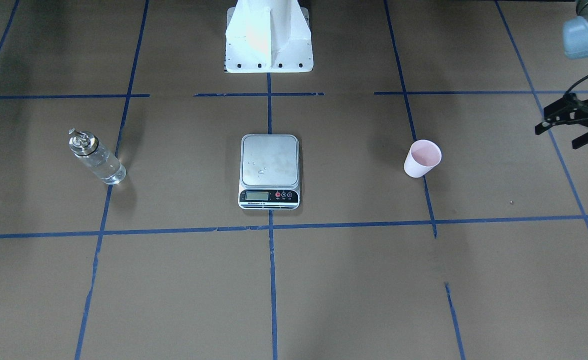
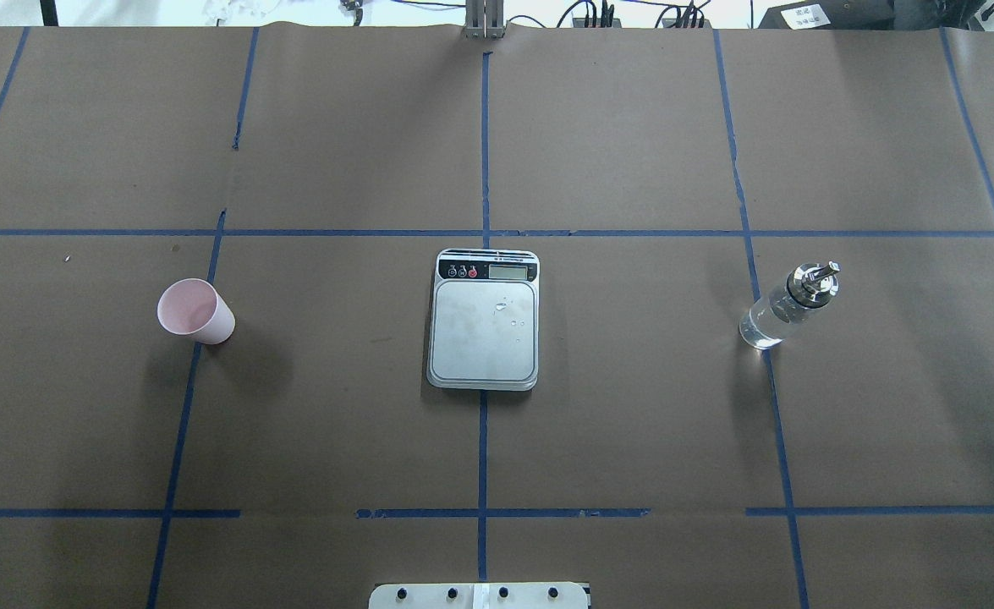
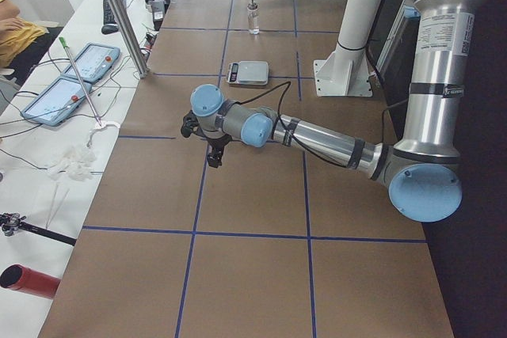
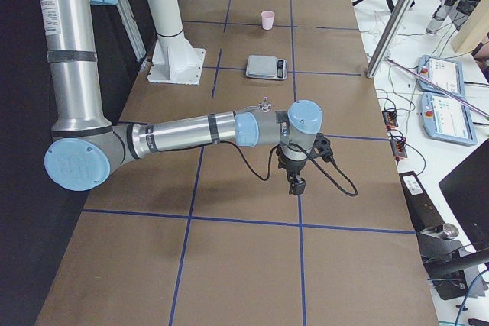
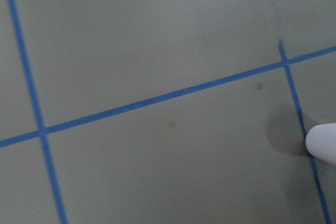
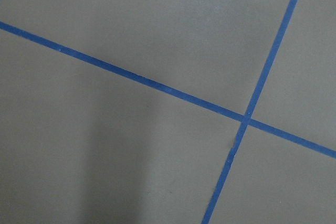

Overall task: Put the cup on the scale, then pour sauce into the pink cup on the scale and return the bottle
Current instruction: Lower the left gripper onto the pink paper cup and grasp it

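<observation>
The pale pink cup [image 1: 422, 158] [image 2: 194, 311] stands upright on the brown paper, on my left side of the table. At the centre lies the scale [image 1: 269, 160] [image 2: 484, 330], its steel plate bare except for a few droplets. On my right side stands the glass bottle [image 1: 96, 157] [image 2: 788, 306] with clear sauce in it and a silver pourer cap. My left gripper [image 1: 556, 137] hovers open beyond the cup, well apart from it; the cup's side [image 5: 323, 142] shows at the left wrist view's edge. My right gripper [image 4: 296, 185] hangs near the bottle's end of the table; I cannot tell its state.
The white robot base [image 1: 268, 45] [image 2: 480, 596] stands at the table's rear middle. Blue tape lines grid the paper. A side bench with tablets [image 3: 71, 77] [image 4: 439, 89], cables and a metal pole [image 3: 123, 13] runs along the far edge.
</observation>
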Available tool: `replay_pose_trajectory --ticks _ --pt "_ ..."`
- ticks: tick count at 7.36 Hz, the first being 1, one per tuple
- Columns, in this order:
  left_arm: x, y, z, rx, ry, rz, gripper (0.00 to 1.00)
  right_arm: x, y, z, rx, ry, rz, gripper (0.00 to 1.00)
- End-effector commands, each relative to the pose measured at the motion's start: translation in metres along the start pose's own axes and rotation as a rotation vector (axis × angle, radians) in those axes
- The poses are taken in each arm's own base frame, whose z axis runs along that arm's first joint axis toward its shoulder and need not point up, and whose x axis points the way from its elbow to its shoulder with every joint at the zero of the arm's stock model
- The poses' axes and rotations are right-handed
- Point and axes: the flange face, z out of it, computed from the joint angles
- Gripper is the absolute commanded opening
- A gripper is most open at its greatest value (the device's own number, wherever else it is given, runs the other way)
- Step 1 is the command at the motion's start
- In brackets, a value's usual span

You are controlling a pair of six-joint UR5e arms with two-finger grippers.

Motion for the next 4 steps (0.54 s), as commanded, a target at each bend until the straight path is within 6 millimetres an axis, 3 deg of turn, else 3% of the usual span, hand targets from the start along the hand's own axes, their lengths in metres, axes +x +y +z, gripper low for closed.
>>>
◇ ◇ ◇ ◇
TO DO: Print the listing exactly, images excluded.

ANSWER TO THIS EXERCISE:
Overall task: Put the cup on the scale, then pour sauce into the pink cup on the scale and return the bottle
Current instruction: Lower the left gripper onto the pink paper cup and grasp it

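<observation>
The pale pink cup [image 1: 422, 158] [image 2: 194, 311] stands upright on the brown paper, on my left side of the table. At the centre lies the scale [image 1: 269, 160] [image 2: 484, 330], its steel plate bare except for a few droplets. On my right side stands the glass bottle [image 1: 96, 157] [image 2: 788, 306] with clear sauce in it and a silver pourer cap. My left gripper [image 1: 556, 137] hovers open beyond the cup, well apart from it; the cup's side [image 5: 323, 142] shows at the left wrist view's edge. My right gripper [image 4: 296, 185] hangs near the bottle's end of the table; I cannot tell its state.
The white robot base [image 1: 268, 45] [image 2: 480, 596] stands at the table's rear middle. Blue tape lines grid the paper. A side bench with tablets [image 3: 71, 77] [image 4: 439, 89], cables and a metal pole [image 3: 123, 13] runs along the far edge.
</observation>
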Available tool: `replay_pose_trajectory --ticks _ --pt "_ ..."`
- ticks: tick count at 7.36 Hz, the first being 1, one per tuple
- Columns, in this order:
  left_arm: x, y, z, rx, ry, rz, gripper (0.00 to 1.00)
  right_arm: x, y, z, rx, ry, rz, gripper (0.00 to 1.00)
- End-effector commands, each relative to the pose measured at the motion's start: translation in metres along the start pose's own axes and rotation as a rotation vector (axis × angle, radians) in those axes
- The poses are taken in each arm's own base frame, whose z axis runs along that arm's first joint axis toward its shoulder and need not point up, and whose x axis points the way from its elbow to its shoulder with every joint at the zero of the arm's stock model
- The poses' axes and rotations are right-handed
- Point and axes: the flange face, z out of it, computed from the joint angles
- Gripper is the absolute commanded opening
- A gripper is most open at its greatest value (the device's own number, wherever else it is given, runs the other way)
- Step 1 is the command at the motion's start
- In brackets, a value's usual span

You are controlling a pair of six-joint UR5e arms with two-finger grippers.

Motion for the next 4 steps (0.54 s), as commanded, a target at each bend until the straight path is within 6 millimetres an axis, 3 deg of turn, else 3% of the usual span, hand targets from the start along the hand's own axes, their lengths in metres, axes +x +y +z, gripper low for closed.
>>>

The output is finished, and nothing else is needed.